Pengalihan Tanpa Izin DPRD Bisa Dipidana
Misirah mengatakan, beberapa item proyek yang disebutkan dalam LKPj setelah dikroscek tidak ditemukan di lapangan.
Penulis: Doan E Pardede | Editor: Fransina Luhukay
"Nggak boleh dong
(pengalihan). Kalau itu dialihkan tanpa persetujuan lain pihak itu semua
pidana. Kenapa saya berani mengatakan itu pidana, ya itu jelas pidana.
Apalagi ada masyarakat yang mengadukan, sudah kena itu," kata Al-Hasani.
Hal
itu dikatakannya menanggapi pernyataan Misirah, Ketua Panitia Khusus
(pansus) Laporan Keterangan
Pertanggungjawaban (LKPj) Walikota Samarinda tahun 2012 yang
disampaikan dalam Sidang Paripurna di Ruang Rapat Utama DPRD Samarinda,
Rabu (24/4/2013) lalu.
Kala itu, Misirah mengatakan, beberapa
item proyek yang disebutkan dalam LKPj setelah dikroscek tidak ditemukan
di lapangan. Salah satunya, dalam halaman 111 poin (i) LKPj Walikota
Samarinda tertera Peningkatan jalan Muang Dalam RT 35 Kampung Bugis dan
RT 47 kelurahan Lempake kecamatan Samarinda Utara (Bantuan Prov P-APBD
2012) dengan alokasi Rp 2 miliar dan realisasi Rp 1.003.190.500 (50.16
persen).
Ketika dipanggil, Dinas Bina Marga dan Pengairan (DBMP)

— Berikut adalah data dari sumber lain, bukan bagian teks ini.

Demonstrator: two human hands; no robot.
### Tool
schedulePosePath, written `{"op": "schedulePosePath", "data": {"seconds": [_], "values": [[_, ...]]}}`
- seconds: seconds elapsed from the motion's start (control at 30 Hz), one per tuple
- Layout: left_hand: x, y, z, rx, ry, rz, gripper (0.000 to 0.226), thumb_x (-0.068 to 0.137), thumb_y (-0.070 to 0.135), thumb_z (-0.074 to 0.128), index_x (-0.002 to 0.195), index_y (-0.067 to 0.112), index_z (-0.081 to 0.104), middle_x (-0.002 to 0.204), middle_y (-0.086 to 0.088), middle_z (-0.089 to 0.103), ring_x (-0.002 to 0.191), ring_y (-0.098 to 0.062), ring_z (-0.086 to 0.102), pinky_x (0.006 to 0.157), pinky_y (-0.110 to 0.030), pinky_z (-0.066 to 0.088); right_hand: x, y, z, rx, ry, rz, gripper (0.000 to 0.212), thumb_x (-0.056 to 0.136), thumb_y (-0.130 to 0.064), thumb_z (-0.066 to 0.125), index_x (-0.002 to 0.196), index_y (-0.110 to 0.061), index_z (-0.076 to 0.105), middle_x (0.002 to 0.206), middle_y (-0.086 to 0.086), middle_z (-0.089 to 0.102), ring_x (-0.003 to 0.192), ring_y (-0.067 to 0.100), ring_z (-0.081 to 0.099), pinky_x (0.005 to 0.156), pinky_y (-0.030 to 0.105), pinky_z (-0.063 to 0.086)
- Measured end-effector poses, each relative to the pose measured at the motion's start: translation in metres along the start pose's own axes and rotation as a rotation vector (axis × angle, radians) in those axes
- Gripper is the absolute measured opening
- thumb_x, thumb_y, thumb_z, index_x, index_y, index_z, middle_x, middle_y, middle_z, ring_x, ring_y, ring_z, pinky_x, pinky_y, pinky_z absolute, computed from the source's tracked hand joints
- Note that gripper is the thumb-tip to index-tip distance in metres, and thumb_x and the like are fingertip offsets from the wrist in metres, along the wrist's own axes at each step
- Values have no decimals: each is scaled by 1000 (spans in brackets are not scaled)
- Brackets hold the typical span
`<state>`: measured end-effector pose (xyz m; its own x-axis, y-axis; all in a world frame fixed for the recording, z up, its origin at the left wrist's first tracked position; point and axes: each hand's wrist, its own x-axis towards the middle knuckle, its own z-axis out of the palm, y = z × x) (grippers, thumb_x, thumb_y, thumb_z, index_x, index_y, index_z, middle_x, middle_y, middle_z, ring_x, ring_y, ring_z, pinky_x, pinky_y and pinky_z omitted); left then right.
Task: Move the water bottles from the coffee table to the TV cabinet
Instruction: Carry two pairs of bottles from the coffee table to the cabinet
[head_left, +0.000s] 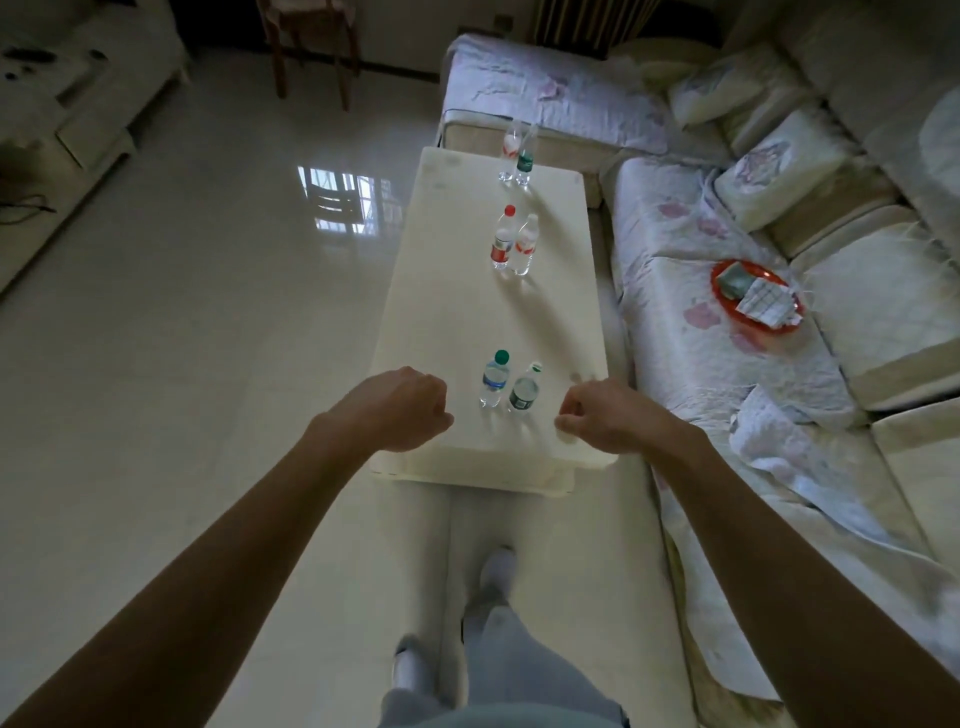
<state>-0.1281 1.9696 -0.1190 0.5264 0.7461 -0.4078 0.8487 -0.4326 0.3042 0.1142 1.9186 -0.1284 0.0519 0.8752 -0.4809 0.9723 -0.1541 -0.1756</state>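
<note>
A white coffee table (457, 322) runs away from me, with several water bottles standing on it in pairs. Nearest me stand a blue-label bottle with a green cap (494, 379) and a dark-green-label bottle (524, 389). Mid-table stand a red-cap bottle (503, 239) and a clear bottle with a red label (526, 245). At the far end is another pair (517, 153). My left hand (400, 408) hovers left of the nearest pair, fingers curled, holding nothing. My right hand (597, 413) hovers to their right, fingers loosely curled, holding nothing. The TV cabinet (67, 104) is at the far left.
A long sofa (727, 322) with a pale cover flanks the table's right side, carrying a red tray (756, 293) with small packs. A wooden chair (311, 47) stands at the back. Glossy floor (182, 312) lies between table and cabinet. My legs and feet are below.
</note>
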Motion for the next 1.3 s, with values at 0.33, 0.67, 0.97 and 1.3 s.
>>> {"op": "schedulePosePath", "data": {"seconds": [0.33, 0.67, 0.97, 1.3], "values": [[116, -1, -24, 83, -68, -11, 29, 93, 34, 50, 101, 11, 65, 101, -11, 69, 86, -27, 65, 81, -40, 56, 103, 44, -13, 55, -37, 33, 29, 91, -36, 53, 94, -12, 70, 98, 7, 71, 88, 25, 66, 79, 41, 56], [234, 3, -4, 100, -218, -21, 29, 93, 33, 49, 98, 10, 65, 97, -12, 69, 86, -28, 66, 77, -39, 56, 204, 93, -5, 106, -139, 11, 28, 91, -31, 50, 100, -11, 67, 100, 10, 69, 88, 28, 65, 78, 40, 54], [318, -44, 66, -137, -254, -84, 18, 95, 26, 52, 101, 14, 64, 102, -5, 68, 82, -17, 59, 69, -27, 46, 268, 126, 59, 313, -211, 165, 24, 88, -30, 50, 92, -14, 67, 98, 7, 70, 87, 25, 64, 81, 42, 54], [413, -82, 188, -704, -259, -361, 47, 89, 12, 62, 134, 13, 45, 127, -11, 57, 101, -25, 63, 84, -44, 57, 339, 160, 186, 884, -44, 632, 28, 84, -18, 59, 111, -16, 58, 104, 6, 68, 95, 25, 64, 83, 35, 51]]}}
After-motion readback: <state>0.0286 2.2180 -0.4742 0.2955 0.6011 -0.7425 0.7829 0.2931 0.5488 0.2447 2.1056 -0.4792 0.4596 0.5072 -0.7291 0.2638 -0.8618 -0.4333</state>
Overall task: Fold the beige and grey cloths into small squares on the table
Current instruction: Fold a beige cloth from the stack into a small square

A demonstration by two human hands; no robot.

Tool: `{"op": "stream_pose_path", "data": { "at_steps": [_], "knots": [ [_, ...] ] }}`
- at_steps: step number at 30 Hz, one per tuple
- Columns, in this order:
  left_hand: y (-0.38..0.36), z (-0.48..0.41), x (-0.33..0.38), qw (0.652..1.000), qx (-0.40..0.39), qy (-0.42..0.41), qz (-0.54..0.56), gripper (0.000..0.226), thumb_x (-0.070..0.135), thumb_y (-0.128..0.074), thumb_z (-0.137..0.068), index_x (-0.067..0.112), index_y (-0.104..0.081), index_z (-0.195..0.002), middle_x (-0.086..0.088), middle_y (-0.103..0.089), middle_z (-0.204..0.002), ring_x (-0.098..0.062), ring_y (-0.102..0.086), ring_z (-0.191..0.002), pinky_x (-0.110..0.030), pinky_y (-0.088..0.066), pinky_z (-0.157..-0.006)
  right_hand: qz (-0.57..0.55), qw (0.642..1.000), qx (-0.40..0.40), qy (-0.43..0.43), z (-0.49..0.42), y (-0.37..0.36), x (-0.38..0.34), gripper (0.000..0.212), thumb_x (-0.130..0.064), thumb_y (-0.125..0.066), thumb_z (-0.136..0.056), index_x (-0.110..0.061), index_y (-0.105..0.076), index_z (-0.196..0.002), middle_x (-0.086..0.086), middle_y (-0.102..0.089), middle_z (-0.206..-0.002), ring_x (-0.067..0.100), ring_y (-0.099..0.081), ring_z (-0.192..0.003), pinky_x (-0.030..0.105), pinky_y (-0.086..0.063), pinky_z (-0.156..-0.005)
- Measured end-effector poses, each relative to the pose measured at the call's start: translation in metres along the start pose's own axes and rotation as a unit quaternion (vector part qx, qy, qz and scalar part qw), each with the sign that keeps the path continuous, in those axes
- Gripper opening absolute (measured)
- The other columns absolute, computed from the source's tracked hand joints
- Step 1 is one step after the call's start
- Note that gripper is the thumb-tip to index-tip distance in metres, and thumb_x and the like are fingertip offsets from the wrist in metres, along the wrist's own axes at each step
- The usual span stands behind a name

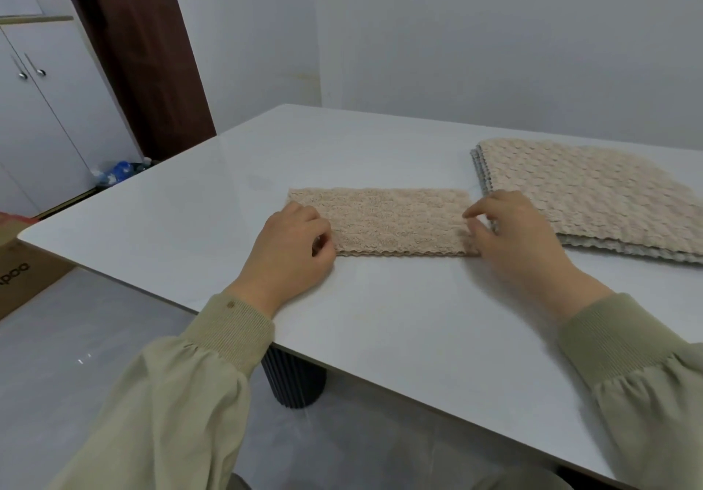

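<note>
Both hands sit at the two short ends of the beige cloth (395, 223). The left hand (293, 246) curls its fingers over the left end and grips it near the front corner. The right hand (509, 238) pinches the right end with its thumb and fingertips. Neither hand is spread flat.

The beige cloth lies flat on the tabletop (380, 318), right in front of the person. It looks like a long strip now, with a doubled edge along the front, so I think it is already folded one way. I think the hands hold both ends so one end can be brought over to meet the other. That would make the strip into a small square. Holding both ends also keeps the edges lined up and stops the soft cloth from sliding on the smooth top.

Just beside the right hand is a pile (593, 200) of bigger cloths. A beige one is on top, and a grey cloth (608, 247) peeks out under it at the edges. The pile is close, so the next cloth is easy to reach. These look not yet folded small.

A cardboard box (26, 273) stands on the floor at the left. I cannot see what is in it. A white cupboard (45, 109) stands behind, and its doors are closed.
</note>
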State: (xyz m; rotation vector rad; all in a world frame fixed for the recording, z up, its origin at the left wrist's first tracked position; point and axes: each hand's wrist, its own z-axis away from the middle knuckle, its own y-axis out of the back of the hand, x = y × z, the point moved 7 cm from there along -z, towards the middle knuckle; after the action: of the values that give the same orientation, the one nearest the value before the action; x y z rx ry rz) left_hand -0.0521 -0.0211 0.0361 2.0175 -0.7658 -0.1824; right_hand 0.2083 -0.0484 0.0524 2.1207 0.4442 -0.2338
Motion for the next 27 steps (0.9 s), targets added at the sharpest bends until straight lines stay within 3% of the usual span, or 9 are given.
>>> {"op": "stream_pose_path", "data": {
  "at_steps": [2, 4, 7, 9, 14, 17, 20, 23, 27],
  "knots": [
    [0.001, 0.0, -0.003, 1.0, 0.009, 0.02, 0.0, 0.026, 0.029, -0.047, -0.088, 0.015, -0.066, -0.077, 0.003, -0.062, -0.081, -0.016, -0.047, -0.083, -0.035, -0.043, -0.075, 0.057, 0.996, 0.016, -0.061, -0.001, 0.006, 0.014, 0.014, -0.018, -0.054, -0.09, -0.011, -0.067, -0.09, 0.002, -0.059, -0.089, 0.023, -0.051, -0.088, 0.029, -0.035, -0.072],
    [-0.003, 0.0, -0.009, 0.999, -0.014, 0.048, 0.003, 0.022, 0.025, -0.051, -0.094, 0.015, -0.068, -0.102, 0.0, -0.065, -0.105, -0.019, -0.049, -0.102, -0.036, -0.042, -0.09, 0.11, 0.988, -0.03, -0.105, 0.0, 0.001, 0.021, 0.021, -0.027, -0.053, -0.092, -0.012, -0.065, -0.084, 0.005, -0.063, -0.083, 0.024, -0.052, -0.076, 0.031, -0.038, -0.065],
    [-0.02, 0.002, -0.019, 0.988, -0.113, 0.106, -0.012, 0.045, 0.035, -0.038, -0.099, 0.02, -0.04, -0.142, -0.002, -0.038, -0.148, -0.021, -0.027, -0.137, -0.036, -0.023, -0.112, 0.124, 0.978, -0.078, -0.146, 0.005, -0.007, 0.025, 0.025, -0.034, -0.055, -0.09, -0.014, -0.061, -0.077, 0.003, -0.06, -0.076, 0.023, -0.051, -0.071, 0.03, -0.038, -0.061],
    [-0.028, 0.003, -0.023, 0.979, -0.158, 0.125, -0.025, 0.051, 0.04, -0.032, -0.1, 0.024, -0.028, -0.148, 0.0, -0.023, -0.156, -0.019, -0.015, -0.144, -0.038, -0.014, -0.117, 0.103, 0.98, -0.074, -0.151, 0.006, -0.009, 0.025, 0.02, -0.031, -0.056, -0.09, -0.015, -0.06, -0.078, 0.003, -0.061, -0.079, 0.022, -0.051, -0.073, 0.029, -0.038, -0.063],
    [-0.03, 0.004, -0.024, 0.97, -0.188, 0.15, -0.043, 0.051, 0.041, -0.027, -0.099, 0.028, -0.023, -0.149, 0.004, -0.014, -0.158, -0.017, -0.007, -0.146, -0.046, -0.011, -0.117, 0.093, 0.986, 0.008, -0.136, 0.004, 0.003, 0.017, 0.018, -0.024, -0.056, -0.088, -0.01, -0.061, -0.078, 0.004, -0.06, -0.078, 0.024, -0.052, -0.07, 0.03, -0.037, -0.06],
    [-0.03, 0.005, -0.023, 0.966, -0.192, 0.167, -0.05, 0.052, 0.04, -0.026, -0.098, 0.03, -0.021, -0.149, 0.005, -0.012, -0.159, -0.017, -0.005, -0.146, -0.049, -0.007, -0.116, 0.173, 0.976, -0.027, -0.13, 0.005, -0.004, 0.014, 0.024, -0.026, -0.053, -0.089, -0.005, -0.06, -0.079, 0.009, -0.058, -0.083, 0.027, -0.049, -0.071, 0.032, -0.037, -0.06],
    [-0.03, 0.006, -0.021, 0.964, -0.194, 0.171, -0.057, 0.054, 0.038, -0.026, -0.097, 0.029, -0.021, -0.149, 0.004, -0.012, -0.159, -0.017, -0.004, -0.146, -0.049, -0.005, -0.116, 0.166, 0.982, 0.066, -0.056, -0.003, 0.005, -0.006, 0.02, -0.019, -0.05, -0.087, -0.002, -0.061, -0.086, 0.013, -0.057, -0.088, 0.031, -0.051, -0.08, 0.034, -0.038, -0.062],
    [-0.03, 0.005, -0.02, 0.964, -0.196, 0.173, -0.052, 0.055, 0.038, -0.025, -0.095, 0.03, -0.019, -0.149, 0.004, -0.009, -0.159, -0.018, -0.001, -0.146, -0.05, -0.003, -0.116, 0.095, 0.985, 0.132, 0.048, -0.014, 0.004, -0.042, 0.029, -0.016, -0.043, -0.084, 0.0, -0.061, -0.101, 0.017, -0.061, -0.1, 0.035, -0.055, -0.092, 0.041, -0.044, -0.076],
    [-0.031, 0.006, -0.021, 0.959, -0.216, 0.173, -0.054, 0.056, 0.04, -0.022, -0.096, 0.031, -0.013, -0.15, 0.005, -0.003, -0.16, -0.018, 0.002, -0.146, -0.049, -0.002, -0.117, -0.002, 0.998, -0.025, 0.049, -0.029, -0.042, -0.077, 0.044, -0.022, -0.033, -0.098, -0.005, -0.04, -0.139, 0.014, -0.042, -0.143, 0.029, -0.036, -0.133, 0.041, -0.026, -0.112]
  ]
}}
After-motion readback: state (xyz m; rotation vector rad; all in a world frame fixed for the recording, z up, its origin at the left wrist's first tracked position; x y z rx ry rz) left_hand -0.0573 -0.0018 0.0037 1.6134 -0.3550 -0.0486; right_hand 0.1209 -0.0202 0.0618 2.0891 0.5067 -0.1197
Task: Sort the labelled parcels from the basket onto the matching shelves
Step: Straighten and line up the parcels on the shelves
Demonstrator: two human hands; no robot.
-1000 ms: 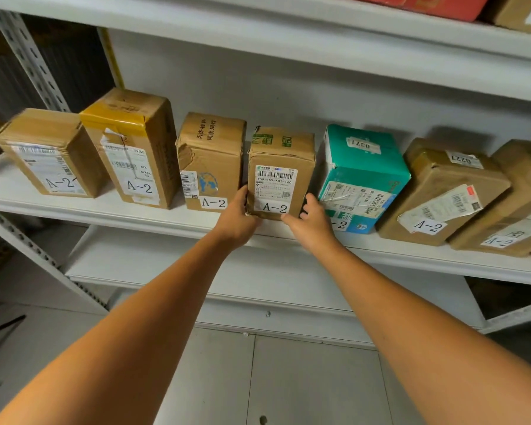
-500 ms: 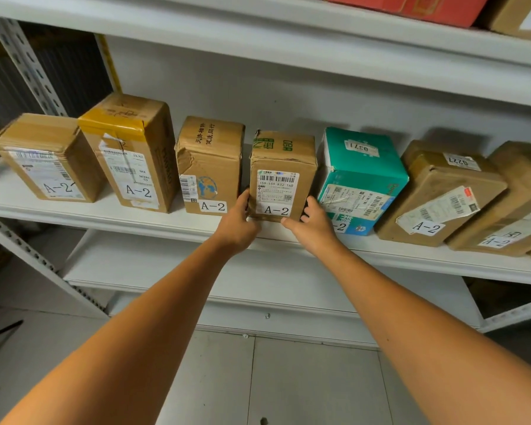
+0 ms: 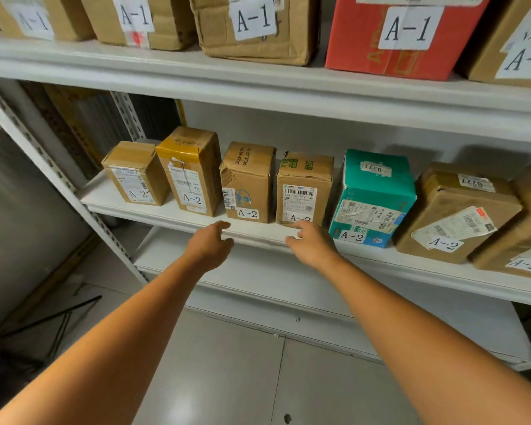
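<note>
Now the brown parcel [image 3: 304, 179] stands upright on the A-2 shelf [image 3: 258, 233], between a dented box [image 3: 247, 179] and a teal box [image 3: 377, 179]. Left hand [image 3: 210, 245] is at the shelf edge, fingers loosely curled, empty. Right hand [image 3: 311, 243] is loose too, fingertips at the parcel's lower front; contact unclear.

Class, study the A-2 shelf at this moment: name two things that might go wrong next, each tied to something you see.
1. The green-printed brown parcel stands upright near the shelf edge; the right hand, close to its base, might tip it forward.
2. The teal parcel sits tilted, a corner at the edge; a nudge may slide it off.
</note>
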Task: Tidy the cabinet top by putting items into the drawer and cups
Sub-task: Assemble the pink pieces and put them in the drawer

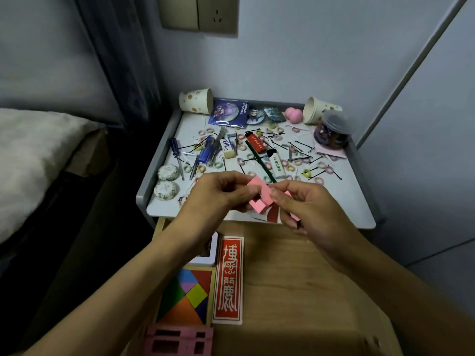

Samarinda kepada pansus LKPj mengatakan bahwa proyek tersebut memang
dialihkan ke jalan lainnya. Dan anehnya, menurut Misirah pengalihannya
tanpa sepengetahuan DPRD Samarinda.
Menurut Al-Hassani,
pengalihan sebuah proyek tidak harus melalui sidang paripurna tetapi
harus mendapat persetujuan Walikota Samarinda
dan DPRD Samarinda bila bersumber dari APBD Samarinda. Dan bila bantuan
provinsi Kaltim maka harus mendapatkan persetujuan dari gubernur Kaltim
dan DPRD Kaltim.
"Tapi karena ini bantuan provinsi maka dia
harus minta persetujuan gubernur dan DPRD Kaltim bahwa anggaran yang
diberikan ke pemkot Samarinda dialihkan ke proyek ini. Nggak semudah itu
dialihkan. Salah satu contoh waktu zamannya Pak Ahmad Amins (mantan
Walikota Samarinda). Ada temuan Kejaksaan terkait pengalihan anggaran
untuk proyek jembatan Mahkota II. Sama prosesnya itu," katanya.
Ditegaskannya,
yang paling bertanggungjwab menjelaskan hal tersebut adalah Pejabat
Pelaksana Teknis (PPTK) proyek terkait. Apalagi, temuan pansus
disampaikan dalam sidang paripurna tentunya sudah didengar semua
masyarakat Samarinda termasuk warga di RT 35 Kampung Bugis dan RT 47
kelurahan Lempake kecamatan Samarinda Utara. Dan recananya, hari ini,
Sabtu (11/5) tim gabungan akan turun langsung ke
Jl Muang Dalam untuk mengecek proyek tersebut.
"Mestinya
PPTK-nya harus bertanggungjawab terhadap apa yang dibuat mereka dalam
LKPj Walikota Samarinda. Yang membuat kan mereka dibawah bukan walikota.
Walikota paling - paling membacakan. Nah ini kadang - kadang walikota
mestinya kroscek dulu. Karena LKPj ini disampaikan setahun sekali. Dan
itu semua didengar oleh seluruh masyarakat Samarinda," katanya.